Comer pizza, dicen los enterados (pero acabo de enterarme), es peligroso porque las especias disfrazan el sabor, y por eso todo sabe igual, incluso si el queso está en mal estado; y un queso en mal estado provoca afecciones tan incómodas y costosas como los mariscos, aunque parece que las consecuencias a largo plazo no son tan graves; una intoxicación con mariscos puede ser fatal, o dejarlo a uno alérgico para toda la vida; con el queso no tanto, pero uno se aleja del mundo durante cuatro o cinco días, como acaba de sucederme.
Caímos en la tentación de una nueva pizzería, en pleno Mazarik, con clientela espectacular, mesas incómodas, meseros disfrazados de italianos, y que sirven las pizzas en una especie de altares que provocan que se enfríen más rápido, y más si uno come lento; carísimas, pero eso fue lo de menos; lo malo fue la fiebre, no tan alta pero lo suficiente como para impedir la lectura, hacer inapetecible cualquier comida, y tenerle miedo a todo alimento; recurrir a los tés para recoger la infección y la bilis, y tener sueños borgeanos a la mitad de la tarde, pero pasar la noche en duermevela, con la sensación de pesadez, de malestar, y con las paranoias normales de cualquier hipocondriaco que se respete. Los hipocondriacos sabemos los síntomas de todas las enfermedades, y somos expertos en sentirlos; tememos además sufrir las reacciones por los medicamentos, solos o combinados, aunque solemos confundir algunos, y retardamos el alivio, y alarmamos a familiares y amigos; no nos arriesgamos a salir por miedo a las consecuencias inmediatas. Además, adquirimos miedos nuevos: si nos enfermamos por una pizza, ¿nos volvemos alérgicos a todas?

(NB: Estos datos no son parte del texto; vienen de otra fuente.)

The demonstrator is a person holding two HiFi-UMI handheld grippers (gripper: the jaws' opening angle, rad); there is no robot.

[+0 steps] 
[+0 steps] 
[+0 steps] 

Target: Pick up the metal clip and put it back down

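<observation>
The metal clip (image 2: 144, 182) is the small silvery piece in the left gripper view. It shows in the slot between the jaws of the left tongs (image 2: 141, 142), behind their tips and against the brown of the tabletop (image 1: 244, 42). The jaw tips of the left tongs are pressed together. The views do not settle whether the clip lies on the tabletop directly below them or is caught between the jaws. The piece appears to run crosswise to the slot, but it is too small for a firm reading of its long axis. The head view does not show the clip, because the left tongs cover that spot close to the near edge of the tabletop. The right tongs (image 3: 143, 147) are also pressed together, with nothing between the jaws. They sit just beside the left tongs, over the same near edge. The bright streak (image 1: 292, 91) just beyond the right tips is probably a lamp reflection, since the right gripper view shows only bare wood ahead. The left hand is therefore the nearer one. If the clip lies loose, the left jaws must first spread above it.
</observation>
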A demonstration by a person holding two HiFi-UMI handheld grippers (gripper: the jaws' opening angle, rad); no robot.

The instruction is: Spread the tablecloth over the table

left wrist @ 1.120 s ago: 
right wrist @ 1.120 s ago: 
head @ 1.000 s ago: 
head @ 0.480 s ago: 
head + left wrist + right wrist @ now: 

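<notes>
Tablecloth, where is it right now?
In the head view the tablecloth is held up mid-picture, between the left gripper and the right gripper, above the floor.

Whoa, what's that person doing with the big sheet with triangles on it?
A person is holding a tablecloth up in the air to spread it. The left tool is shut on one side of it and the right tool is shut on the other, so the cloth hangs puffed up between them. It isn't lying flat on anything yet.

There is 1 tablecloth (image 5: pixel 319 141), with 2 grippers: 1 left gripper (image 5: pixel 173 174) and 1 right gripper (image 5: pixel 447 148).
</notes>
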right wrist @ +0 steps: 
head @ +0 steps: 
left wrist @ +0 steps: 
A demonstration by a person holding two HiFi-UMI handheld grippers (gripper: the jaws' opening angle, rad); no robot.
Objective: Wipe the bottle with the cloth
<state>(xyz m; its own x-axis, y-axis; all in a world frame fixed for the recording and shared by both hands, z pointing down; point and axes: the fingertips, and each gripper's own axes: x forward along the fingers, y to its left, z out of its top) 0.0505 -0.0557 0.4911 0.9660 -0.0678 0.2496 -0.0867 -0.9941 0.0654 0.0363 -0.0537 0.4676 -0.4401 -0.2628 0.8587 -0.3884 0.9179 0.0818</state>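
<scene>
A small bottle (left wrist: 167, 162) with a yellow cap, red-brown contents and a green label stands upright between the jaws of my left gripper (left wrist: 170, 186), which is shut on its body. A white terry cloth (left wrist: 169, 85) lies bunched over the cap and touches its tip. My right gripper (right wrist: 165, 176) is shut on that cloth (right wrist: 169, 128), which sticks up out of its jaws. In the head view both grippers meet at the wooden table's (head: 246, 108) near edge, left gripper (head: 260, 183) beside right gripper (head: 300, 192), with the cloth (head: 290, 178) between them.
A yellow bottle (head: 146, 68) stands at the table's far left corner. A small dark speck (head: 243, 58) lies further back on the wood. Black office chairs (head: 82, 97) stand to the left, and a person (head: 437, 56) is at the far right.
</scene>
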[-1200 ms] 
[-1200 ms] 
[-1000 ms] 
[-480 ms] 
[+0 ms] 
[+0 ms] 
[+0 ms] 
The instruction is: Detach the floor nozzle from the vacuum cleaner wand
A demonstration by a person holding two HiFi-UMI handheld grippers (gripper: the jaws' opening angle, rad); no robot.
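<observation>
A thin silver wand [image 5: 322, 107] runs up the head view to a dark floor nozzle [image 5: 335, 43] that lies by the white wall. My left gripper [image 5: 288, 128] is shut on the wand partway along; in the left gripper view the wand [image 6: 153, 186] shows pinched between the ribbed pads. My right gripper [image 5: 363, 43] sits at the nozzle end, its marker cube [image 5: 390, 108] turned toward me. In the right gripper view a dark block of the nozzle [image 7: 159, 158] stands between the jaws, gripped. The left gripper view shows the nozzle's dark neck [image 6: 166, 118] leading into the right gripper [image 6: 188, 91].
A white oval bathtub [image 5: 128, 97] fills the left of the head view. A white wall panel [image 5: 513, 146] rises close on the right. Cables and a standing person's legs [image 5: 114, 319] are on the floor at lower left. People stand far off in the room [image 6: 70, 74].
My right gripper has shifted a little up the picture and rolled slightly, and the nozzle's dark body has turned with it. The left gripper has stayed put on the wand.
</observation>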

El Alejandro Suverza que conozco no comete errores que no sean enmendables con una buena corrección de estilo; por eso dudo que sea culpable de traficar con divisas.

Trivia: ¿quiénes son los dos escritores que se sienten orgullosos de su fanatismo por la comida rápida estadounidense? Son confesos, además, en declaraciones y en sus libros.

2 comentarios:

Lázaro Tello dijo...

Me ha cautivado con su estilo. Felicidades, aquí lo seguiré leyendo.

Lalo dijo...

Le agradezco su comentario, y me pone en apuros, porque debo escribir bien para no defraudarlo. Y espero continuar el diálogo.